Aim of the task
From the listing below, reproduce word for word the part that opens with the line containing "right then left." and closes with the line containing "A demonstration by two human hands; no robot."; reproduce nothing else.

Data
————

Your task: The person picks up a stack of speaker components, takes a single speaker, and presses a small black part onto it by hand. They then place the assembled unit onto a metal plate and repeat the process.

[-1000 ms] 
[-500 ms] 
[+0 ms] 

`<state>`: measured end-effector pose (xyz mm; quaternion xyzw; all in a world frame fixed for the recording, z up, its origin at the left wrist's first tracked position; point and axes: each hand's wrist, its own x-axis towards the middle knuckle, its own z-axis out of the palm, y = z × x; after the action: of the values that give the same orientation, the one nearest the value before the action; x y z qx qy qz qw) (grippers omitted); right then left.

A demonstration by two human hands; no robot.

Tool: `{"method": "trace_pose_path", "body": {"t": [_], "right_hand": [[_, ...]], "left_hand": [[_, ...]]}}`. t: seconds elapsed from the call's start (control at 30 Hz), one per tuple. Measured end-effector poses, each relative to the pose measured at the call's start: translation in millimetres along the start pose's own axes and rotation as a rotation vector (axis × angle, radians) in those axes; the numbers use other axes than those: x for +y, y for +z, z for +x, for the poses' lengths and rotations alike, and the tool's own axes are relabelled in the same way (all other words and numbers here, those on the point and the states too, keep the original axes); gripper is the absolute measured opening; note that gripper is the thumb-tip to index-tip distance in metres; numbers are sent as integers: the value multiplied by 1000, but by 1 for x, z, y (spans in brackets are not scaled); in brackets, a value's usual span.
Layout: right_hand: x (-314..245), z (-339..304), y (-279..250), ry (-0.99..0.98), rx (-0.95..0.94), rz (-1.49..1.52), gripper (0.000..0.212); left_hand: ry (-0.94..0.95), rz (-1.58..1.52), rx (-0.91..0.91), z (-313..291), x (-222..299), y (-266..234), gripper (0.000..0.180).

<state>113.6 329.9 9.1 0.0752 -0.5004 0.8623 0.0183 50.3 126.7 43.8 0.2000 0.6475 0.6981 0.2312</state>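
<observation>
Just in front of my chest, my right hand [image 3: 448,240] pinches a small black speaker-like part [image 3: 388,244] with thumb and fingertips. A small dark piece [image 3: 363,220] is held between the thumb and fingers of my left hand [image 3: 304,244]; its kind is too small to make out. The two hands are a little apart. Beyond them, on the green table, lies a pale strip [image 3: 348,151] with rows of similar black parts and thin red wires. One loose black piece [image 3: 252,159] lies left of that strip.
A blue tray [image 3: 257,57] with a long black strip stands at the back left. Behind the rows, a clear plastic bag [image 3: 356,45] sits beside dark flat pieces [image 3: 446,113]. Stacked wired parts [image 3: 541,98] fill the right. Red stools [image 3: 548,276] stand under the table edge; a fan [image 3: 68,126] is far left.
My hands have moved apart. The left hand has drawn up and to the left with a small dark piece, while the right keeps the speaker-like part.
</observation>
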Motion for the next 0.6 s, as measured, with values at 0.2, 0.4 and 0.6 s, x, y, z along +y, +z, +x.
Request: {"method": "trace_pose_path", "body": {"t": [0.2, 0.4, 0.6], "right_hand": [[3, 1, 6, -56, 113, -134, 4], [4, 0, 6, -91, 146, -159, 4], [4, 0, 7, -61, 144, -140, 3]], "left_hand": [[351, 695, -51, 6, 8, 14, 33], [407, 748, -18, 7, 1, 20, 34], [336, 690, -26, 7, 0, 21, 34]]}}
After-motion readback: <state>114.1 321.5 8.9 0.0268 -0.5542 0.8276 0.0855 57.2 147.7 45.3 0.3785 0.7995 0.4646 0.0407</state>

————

Result for this task
`<state>`: measured end-effector pose (xyz mm; quaternion xyzw; all in a world frame fixed for the recording, z up, its origin at the left wrist's first tracked position; point and axes: each hand's wrist, its own x-axis towards the middle knuckle, its own z-axis out of the palm, y = z × x; after the action: of the values that give the same orientation, the one nearest the value before the action; x y z qx qy qz qw) (grippers omitted); right then left.

A demonstration by two human hands; no robot.

This answer is complete as it stands.